Vertex has succeeded in bringing one heck of a new drug to market in Incivek (in-SEE-veck, or telaprevir), a hepatitis C drug 15 years in the making which promises to cut treatment time in half. Selling the drug against the combined might of Roche and Merck could be nearly as tricky.

In a Monday conference call, Vertex execs declined to comment on the possibility of a US co-marketing deal. While J&J’s Janssen holds marketing rights to the drug in Europe, South America, the Middle East, Africa and Australia (Mitsubishi Tanabe Pharma will market the drug in Japan), Vertex is so far going it alone in the US, having amassed a marketing staff of 175 field-based employees, including a 115-strong sales force, which averages 14 years of pharma industry experience and eight years in antivirals, many having joined from Roche or Merck. Not bad for an upstart like Vertex, but nothing compared to the marketing muscle its competitors are sure to bring to their Victrelis push.    

Merck had no sooner won FDA marketing approval for Victrelis (boceprevir) a week-and-a-half ago than the company floored investors by partnering with rival Roche. Merck and Roche make competing pegylated interferons and ribavirin brands. Both Incivek and Victrelis are indicated for prescription in combination with those two drug types (Merck makes PegIntron and Rebetol, while Roche makes Copegus and Pegasys). The giants, which stand to make a lot more off of Merck’s new protease inhibitor than they do off the older drugs, joined together in a squeeze play. 

Merck also priced Victrelis at $1,100 per week wholesale – as little as half of Vertex’s $49,200 price tag for a 12-week supply of Incivek, depending on how long it takes to clear the virus. Vertex’s argument is that Incivek produces more positive outcomes in less time than the competition – basically, that it has a better drug (the Incivek cocktail cured 79% of patients new to treatment, versus 66% for Victrelis, and seemed to do so faster). Most analysts agree, giving Vertex the edge in the long run but predicting a dogfight of a launch.   

“Unlike HIV or hepatitis B, hepatitis C can be cured, often with a single course of treatment,” said Vertex EVP/chief commercial officer Nancy Wysenski. “We also factored in the cost of other medications and procedures used today and how well those treatments work, including the standard of care.” 

Wysenski added that where Incivek patients will typically have three monthly co-pays, “we believe people on competing regimens will have anywhere from six to 12 monthly co-pays.” She said the Incivek co-pay should typically run patients between $50 and $250 per month. 

Vertex is offsetting its drug’s higher price with a strong patient assistance offering, including a co-pay program covering up to 20% of total cost for people with insurance, regardless of income, and another offering the drug free of charge to uninsured people with household incomes of under $100,000. The company’s Vertex GPS program has case managers on call to walk patients through their benefit plans and help with insurance appeals or direct them to reimbursement sites for other meds in the cocktail. 
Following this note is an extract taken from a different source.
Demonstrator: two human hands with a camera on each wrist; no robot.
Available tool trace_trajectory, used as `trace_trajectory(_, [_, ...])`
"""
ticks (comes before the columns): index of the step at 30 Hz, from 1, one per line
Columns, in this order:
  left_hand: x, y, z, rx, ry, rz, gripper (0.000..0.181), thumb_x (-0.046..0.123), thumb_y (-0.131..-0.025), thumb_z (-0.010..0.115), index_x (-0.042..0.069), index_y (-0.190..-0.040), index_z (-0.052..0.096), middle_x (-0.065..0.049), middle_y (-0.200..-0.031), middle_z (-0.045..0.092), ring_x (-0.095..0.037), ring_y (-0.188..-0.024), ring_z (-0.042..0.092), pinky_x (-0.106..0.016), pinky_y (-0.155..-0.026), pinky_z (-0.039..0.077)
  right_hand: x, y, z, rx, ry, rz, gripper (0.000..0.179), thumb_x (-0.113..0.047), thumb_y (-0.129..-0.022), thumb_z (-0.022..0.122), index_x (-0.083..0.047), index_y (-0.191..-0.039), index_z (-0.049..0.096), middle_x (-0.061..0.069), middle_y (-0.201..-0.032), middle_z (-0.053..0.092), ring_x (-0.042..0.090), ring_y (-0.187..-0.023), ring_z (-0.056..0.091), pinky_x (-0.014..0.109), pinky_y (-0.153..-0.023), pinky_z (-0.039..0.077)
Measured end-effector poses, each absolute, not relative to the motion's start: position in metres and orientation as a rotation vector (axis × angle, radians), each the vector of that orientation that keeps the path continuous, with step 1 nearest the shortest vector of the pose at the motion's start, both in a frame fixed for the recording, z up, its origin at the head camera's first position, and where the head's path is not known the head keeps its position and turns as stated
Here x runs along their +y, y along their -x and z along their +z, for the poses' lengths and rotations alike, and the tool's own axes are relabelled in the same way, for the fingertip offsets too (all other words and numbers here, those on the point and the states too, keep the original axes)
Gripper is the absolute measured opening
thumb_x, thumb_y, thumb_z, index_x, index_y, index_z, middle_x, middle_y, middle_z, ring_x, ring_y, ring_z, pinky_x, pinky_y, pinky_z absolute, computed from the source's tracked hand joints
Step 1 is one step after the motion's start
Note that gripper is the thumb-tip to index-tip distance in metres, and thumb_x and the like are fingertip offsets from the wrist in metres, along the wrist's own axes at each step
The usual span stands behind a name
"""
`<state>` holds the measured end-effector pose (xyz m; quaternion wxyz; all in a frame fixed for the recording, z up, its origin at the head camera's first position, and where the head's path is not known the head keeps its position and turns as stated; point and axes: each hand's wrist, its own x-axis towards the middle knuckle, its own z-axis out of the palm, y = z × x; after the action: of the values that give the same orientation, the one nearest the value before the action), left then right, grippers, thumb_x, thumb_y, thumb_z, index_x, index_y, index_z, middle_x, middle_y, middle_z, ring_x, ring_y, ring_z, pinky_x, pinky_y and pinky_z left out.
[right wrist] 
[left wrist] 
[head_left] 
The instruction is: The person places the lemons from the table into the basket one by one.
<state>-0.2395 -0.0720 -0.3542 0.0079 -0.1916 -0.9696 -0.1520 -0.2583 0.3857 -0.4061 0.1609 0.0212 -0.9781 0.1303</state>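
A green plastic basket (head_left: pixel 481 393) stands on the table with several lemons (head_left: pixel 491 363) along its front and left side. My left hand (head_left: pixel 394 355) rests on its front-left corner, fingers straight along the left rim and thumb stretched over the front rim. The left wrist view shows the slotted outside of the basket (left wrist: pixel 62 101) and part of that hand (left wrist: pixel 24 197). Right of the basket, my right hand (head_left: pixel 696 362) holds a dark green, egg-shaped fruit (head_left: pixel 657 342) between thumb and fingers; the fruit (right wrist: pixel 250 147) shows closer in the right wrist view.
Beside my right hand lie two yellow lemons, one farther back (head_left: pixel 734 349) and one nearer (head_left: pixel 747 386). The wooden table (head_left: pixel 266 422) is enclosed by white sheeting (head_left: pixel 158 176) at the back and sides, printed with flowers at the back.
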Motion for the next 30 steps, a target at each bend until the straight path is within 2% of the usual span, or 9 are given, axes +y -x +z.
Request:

The company has set up an unbranded patient education site, BetterToKnowC.com, with a 24/7 nurse hotline, along with a professional education site at HCVInsights.com. On the professional side, said Wysenski, “There are probably 4,000 physicians responsible for the vast majority of prescriptions and beyond that a super-concentration of 300-400 thought leaders,” most of them well aware of Incivek and many having already undergone training to be part of the company’s speakers bureau. 

“You have to recognize the very concentrated nature of this market,” said Vertex chief Matthew Emmens. “Physicians are highly aware of these drugs, so I don’t think reminder-type advertising is that important here. What’s important is that physicians recognize the benefits of each drug and make a decision that’s best for patients. We’re very pleased with our label, we have a straightforward dosing regimen, we have a very high cure rate and we have side effects that are manageable.”

“Physicians,” said Wysenski more bluntly, “are going to care most about what gives their patients the best chance to clear the virus. Patients are going to care what it costs them out of pocket.” Bernstein’s Tim Anderson has forecast that Incivek will grab three-quarters of the market, while Victrelis will peak in 2013 at $650 million in global sales. Wolters Kluwer has projected Incivek peak sales of $2.4 billion in 2015, versus $1.7 billion for Victrelis.  

Miller Tabac fund manager Les Funtleyder sees the new entrants more evenly matched. 

“Right now we’re thinking it’ll be a fifty-fifty market,” says Funtleyder. “There is a perception that Incivek is more potent than Victrelis, but they’re both pretty potent and their side effects are pretty manageable. Incivek has J&J behind it, so it’s not going to be a cakewalk for anybody. It’s a tough market.”